(Data entries)
[Start of section]

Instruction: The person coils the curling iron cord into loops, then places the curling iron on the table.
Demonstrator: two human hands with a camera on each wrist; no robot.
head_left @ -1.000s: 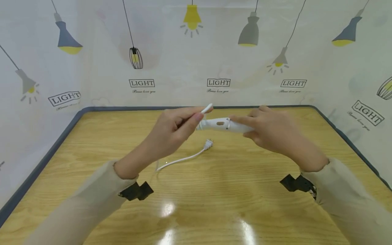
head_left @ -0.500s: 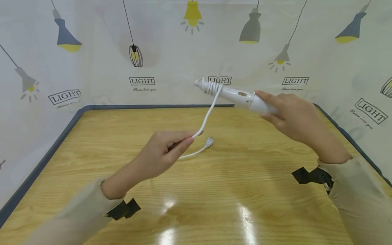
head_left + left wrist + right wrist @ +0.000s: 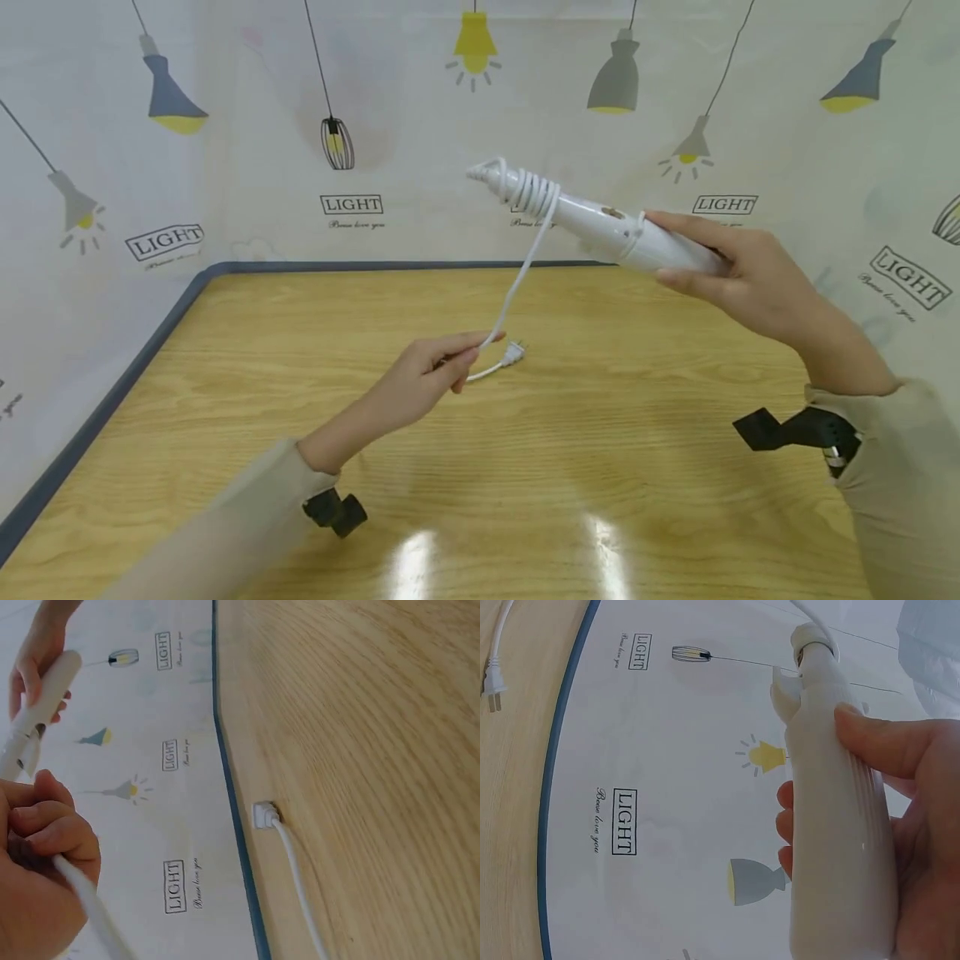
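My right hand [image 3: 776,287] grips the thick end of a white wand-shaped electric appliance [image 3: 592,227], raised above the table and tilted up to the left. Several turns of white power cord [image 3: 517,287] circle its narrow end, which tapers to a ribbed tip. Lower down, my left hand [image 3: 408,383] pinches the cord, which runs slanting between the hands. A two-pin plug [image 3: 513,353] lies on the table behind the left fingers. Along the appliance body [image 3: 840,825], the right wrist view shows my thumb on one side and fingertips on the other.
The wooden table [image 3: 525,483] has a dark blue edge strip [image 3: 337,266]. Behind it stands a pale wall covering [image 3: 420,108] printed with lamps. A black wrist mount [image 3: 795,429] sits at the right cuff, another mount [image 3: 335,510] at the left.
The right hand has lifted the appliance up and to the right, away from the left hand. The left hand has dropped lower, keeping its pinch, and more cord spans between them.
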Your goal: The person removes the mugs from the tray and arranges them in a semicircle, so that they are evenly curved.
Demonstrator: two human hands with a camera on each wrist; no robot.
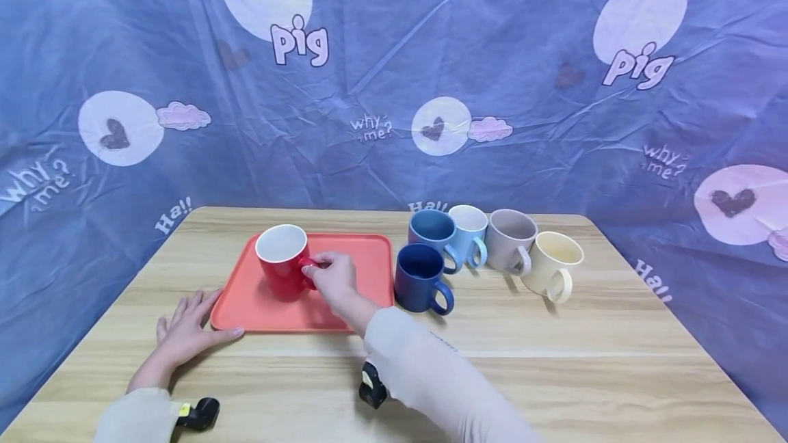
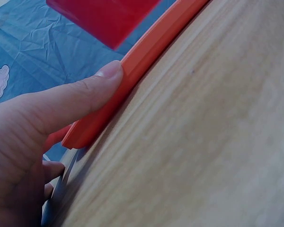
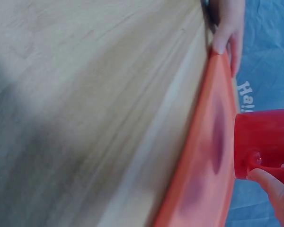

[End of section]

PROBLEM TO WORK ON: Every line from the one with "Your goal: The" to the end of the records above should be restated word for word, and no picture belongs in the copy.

WRITTEN SOLUTION:
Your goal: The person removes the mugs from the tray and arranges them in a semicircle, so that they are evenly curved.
Demonstrator: two human hands with a camera on each wrist; no robot.

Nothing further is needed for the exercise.